Match the word "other". Return each line of the data below where it appears.

++++++++++

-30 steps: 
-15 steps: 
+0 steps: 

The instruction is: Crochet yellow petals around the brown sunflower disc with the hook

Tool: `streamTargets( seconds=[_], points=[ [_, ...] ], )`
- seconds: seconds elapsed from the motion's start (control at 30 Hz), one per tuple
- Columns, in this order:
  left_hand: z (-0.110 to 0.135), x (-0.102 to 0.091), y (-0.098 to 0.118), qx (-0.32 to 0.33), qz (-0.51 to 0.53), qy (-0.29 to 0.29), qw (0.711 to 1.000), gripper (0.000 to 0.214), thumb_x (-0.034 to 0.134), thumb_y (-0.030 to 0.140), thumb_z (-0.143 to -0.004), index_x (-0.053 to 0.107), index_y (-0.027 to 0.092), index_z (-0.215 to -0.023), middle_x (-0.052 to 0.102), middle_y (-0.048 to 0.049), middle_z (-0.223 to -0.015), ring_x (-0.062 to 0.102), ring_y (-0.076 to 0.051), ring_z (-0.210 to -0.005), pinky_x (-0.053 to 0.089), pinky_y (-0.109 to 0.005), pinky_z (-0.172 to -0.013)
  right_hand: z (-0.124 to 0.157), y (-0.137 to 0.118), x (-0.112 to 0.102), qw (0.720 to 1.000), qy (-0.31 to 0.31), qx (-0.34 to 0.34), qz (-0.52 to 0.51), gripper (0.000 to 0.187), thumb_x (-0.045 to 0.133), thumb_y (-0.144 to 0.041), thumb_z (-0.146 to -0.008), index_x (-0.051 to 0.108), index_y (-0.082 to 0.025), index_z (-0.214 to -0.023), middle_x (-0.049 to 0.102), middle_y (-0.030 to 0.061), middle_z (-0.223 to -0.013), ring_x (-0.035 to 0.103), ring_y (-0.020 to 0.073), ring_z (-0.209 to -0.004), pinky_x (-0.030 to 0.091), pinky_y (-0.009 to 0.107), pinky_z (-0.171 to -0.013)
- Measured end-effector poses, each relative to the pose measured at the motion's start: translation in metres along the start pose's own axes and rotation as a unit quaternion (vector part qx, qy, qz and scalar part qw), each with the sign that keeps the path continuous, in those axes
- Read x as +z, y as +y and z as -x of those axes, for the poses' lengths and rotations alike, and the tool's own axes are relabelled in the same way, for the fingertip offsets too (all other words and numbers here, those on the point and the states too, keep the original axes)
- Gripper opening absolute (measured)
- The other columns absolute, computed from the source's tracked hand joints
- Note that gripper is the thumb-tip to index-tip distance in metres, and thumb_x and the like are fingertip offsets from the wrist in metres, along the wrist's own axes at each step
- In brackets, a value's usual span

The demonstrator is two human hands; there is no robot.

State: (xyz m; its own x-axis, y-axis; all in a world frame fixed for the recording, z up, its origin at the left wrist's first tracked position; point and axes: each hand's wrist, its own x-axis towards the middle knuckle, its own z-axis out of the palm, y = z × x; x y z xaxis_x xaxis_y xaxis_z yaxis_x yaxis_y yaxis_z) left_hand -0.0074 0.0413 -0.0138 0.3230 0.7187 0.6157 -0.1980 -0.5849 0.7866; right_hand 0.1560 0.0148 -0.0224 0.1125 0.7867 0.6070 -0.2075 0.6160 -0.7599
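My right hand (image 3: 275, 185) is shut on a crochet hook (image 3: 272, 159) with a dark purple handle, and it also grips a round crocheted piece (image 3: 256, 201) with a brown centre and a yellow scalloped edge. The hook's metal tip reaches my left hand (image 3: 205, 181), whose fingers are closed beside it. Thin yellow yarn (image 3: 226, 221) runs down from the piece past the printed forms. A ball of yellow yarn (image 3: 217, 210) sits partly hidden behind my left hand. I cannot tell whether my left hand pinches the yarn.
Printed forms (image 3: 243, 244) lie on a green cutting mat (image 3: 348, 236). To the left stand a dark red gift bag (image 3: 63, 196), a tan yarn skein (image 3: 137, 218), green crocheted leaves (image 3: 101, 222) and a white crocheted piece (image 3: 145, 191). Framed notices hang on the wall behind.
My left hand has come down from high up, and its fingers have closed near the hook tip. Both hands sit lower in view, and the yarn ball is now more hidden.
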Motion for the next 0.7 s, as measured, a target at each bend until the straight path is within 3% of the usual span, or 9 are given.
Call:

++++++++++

• [RESULT FOR THIS TASK]
- Read x as +z, y as +y and z as -x of those axes, for the poses' lengths and rotations alike, and the tool's own axes are relabelled in the same way, for the fingertip offsets too (all other words and numbers here, those on the point and the states too, keep the original axes)
- The other columns absolute, computed from the source's tracked hand joints

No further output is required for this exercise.